Shown below are entries with pictures; the line with "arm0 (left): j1" through the line with "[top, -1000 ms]" is the span to retype exactly, and the pictures stay out.

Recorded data
────────
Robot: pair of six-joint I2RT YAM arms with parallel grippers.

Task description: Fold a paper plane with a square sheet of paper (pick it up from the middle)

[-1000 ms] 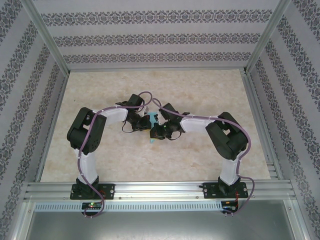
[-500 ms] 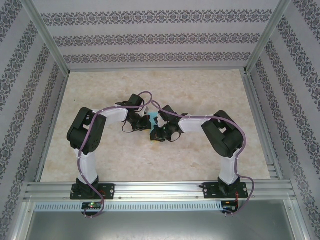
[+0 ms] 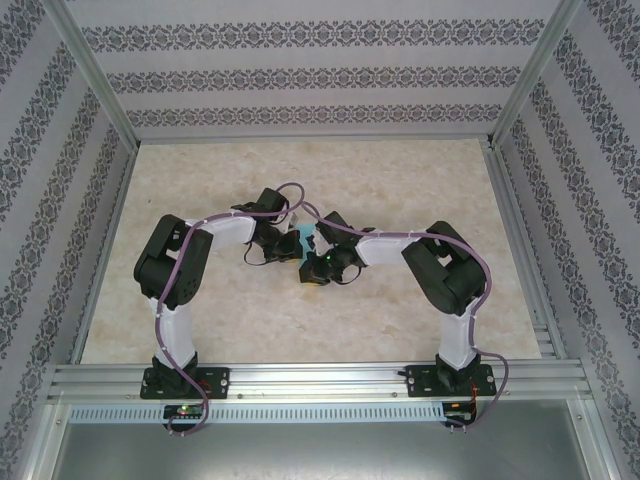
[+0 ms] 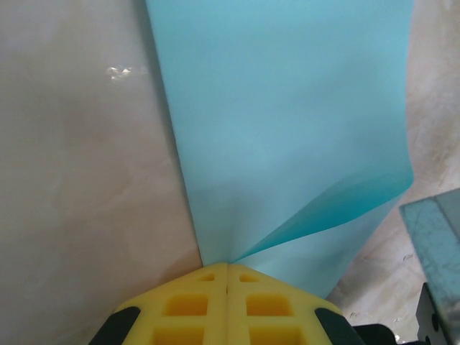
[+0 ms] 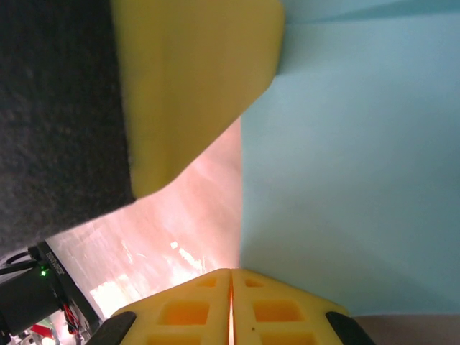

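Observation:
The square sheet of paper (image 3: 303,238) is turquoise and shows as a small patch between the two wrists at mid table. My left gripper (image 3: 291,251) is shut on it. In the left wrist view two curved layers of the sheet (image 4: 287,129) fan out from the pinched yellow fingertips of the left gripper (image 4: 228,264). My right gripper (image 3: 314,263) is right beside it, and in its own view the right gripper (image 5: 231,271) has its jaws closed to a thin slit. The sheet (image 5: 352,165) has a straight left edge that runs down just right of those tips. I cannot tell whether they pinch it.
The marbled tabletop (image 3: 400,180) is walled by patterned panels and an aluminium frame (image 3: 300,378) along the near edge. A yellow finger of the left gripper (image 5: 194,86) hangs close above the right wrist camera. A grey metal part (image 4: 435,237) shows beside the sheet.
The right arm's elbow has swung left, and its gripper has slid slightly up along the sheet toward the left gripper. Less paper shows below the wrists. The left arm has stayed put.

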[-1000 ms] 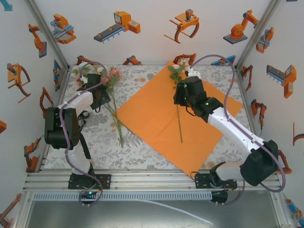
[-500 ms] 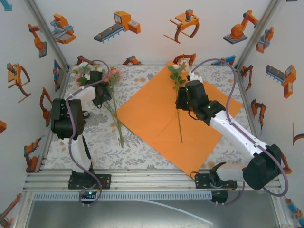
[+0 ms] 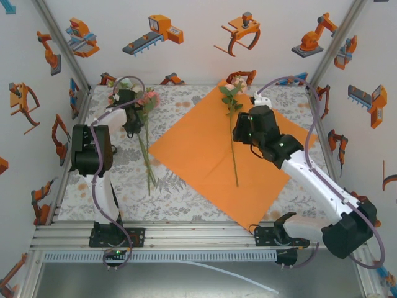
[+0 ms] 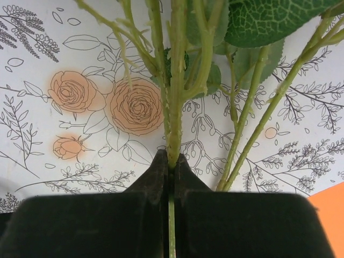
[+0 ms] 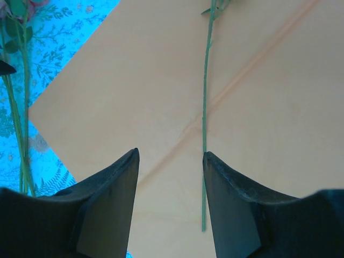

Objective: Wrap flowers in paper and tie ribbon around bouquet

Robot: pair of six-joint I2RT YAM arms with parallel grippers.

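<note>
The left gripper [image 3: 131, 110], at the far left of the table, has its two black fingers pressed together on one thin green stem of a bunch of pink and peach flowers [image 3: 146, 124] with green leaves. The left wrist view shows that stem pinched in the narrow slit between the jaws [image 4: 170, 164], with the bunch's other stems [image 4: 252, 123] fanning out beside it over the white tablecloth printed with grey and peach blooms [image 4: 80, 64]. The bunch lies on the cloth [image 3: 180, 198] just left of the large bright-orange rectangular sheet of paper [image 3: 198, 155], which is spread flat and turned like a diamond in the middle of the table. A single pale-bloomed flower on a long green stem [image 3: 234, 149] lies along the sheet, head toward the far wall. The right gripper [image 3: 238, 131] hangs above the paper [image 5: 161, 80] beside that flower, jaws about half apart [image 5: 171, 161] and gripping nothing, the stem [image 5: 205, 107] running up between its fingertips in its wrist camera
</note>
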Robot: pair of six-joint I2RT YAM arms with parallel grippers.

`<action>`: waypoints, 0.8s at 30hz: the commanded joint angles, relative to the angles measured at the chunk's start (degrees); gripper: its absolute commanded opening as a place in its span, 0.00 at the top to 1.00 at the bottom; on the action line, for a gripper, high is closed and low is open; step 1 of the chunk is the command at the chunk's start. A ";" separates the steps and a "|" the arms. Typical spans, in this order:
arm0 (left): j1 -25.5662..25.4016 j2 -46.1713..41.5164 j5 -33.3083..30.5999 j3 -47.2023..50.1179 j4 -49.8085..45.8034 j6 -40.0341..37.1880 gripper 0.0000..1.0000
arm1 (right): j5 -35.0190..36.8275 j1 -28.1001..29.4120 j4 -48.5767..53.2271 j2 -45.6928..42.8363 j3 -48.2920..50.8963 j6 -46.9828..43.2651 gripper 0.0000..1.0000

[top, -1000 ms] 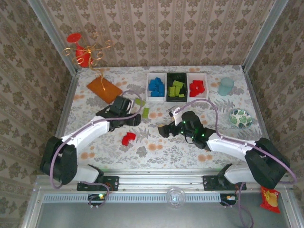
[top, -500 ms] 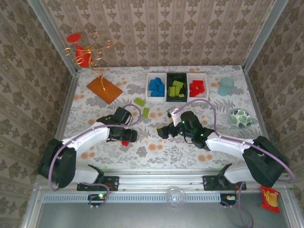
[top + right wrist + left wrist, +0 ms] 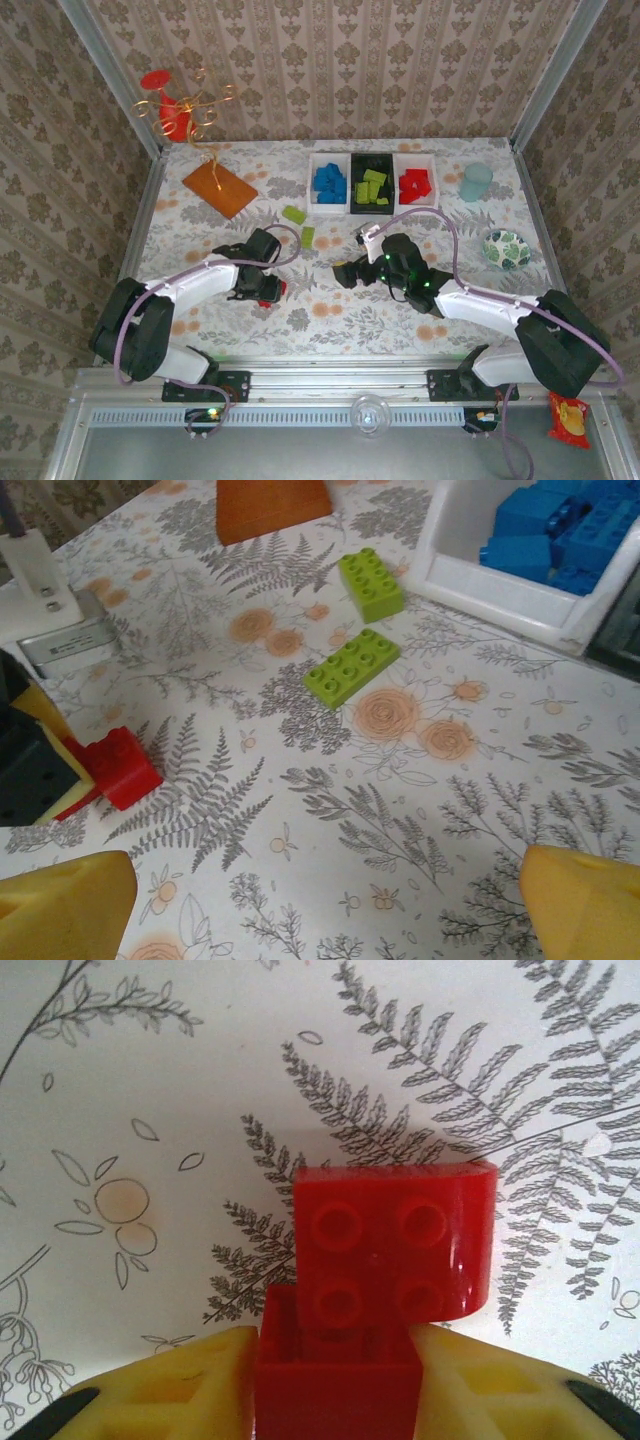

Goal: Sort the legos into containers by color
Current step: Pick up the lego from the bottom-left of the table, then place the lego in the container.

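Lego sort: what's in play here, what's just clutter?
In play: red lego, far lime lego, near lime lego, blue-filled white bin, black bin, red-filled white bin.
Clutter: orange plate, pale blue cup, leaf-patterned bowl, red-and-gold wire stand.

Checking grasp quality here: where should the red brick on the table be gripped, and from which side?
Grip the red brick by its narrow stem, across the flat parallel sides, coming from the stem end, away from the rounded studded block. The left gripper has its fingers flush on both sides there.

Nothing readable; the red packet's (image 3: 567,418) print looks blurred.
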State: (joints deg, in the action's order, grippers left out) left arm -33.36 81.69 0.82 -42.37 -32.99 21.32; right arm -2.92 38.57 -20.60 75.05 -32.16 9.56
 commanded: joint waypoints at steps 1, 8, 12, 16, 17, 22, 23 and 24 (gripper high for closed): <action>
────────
▶ **ANSWER TO THE EXERCISE**
arm0 (left): j1 -25.5662..25.4016 j2 -46.1713..41.5164 j5 -33.3083..30.5999 j3 -47.2023..50.1179 j4 -49.8085..45.8034 j6 -40.0341..37.1880 gripper 0.0000..1.0000
arm1 (right): j5 -35.0190..36.8275 j1 -28.1001..29.4120 j4 -48.5767..53.2271 j2 -45.6928..42.8363 j3 -48.2920..50.8963 j6 -46.9828..43.2651 gripper 0.0000..1.0000

[top, -1000 ms] 

This exercise is now fully answered.